The Federal Trade Commission’s ‘Device Squad’ Gets Technical with HTC on Smartphone Security

February 26, 2013

John B. Kennedy

For several years running, the Federal Trade Commission (“FTC” or “Commission”) has chastened businesses for alleged laxity in securing consumer data from breaches and other unauthorized access. The overwhelming majority of these enforcement efforts have focused on how corporate end users of information technology products fail to manage the security of their internal networks or fail to undertake basic administrative precautions, such as periodic data risk assessments and employee security training programs. More recently, the FTC has turned its attention to privacy and security lapses in mobile apps that run on smartphones and tablets.[i] Last Friday, however, with its announced settlement[ii] with smartphone manufacturer HTC America, Inc. (“HTC”), the FTC has donned a white frock coat, grabbed its quality assurance clipboard and marched into the design labs of mobile handset makers to deliver a warning about data vulnerabilities in the manufacture of mobile devices. With this unprecedented enforcement action against a mobile device maker, the FTC has signaled that its self-named “Device Squad” is not afraid to get geeky in pursuing unfair data practices in the mobile industry.

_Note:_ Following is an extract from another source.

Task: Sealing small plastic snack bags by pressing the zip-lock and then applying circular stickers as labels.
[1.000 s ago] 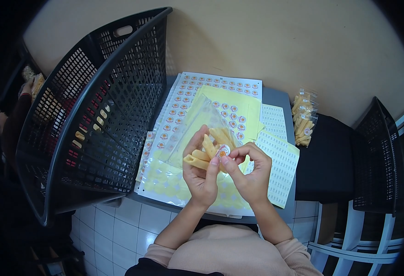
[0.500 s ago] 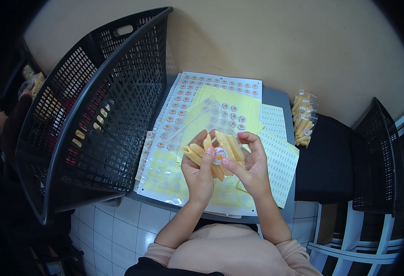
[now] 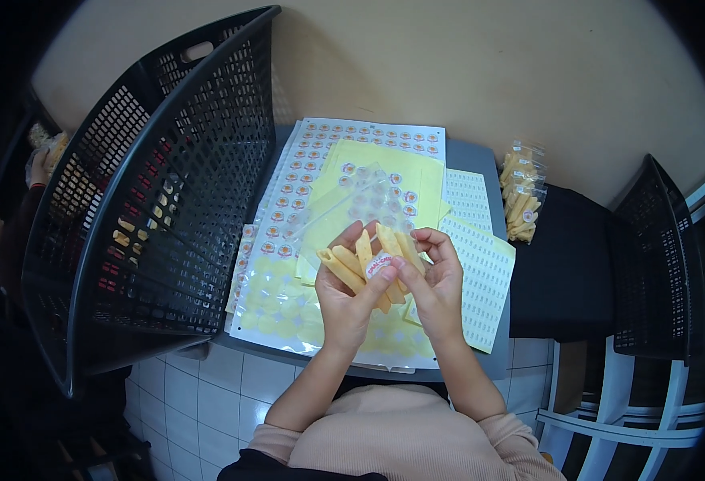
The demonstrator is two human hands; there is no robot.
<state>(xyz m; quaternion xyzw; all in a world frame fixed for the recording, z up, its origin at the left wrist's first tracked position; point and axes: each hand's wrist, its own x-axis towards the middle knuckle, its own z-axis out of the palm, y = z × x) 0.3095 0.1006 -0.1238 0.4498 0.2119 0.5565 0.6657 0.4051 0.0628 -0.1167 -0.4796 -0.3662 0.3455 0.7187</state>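
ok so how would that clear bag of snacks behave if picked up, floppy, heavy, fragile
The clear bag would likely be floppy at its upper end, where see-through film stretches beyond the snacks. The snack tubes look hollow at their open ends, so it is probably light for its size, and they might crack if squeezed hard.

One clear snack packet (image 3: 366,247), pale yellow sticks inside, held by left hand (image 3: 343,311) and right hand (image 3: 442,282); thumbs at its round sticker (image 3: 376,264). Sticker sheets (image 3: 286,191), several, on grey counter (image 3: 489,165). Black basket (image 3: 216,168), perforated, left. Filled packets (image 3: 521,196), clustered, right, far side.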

Alleged Security Weaknesses in HTC’s Customization of Mobile Devices

HTC makes smartphones and tablets that run on Google and Microsoft-developed operating systems (e.g., Google’s Android and Microsoft’s Windows Mobile systems). HTC customizes the devices it manufactures to help differentiate them from competing devices and to meet certain requirements of wireless carriers such as Sprint Nextel and AT&T. These customizations include pre-installed applications that customers do not choose to install and that cannot be uninstalled by users once they have purchased the device.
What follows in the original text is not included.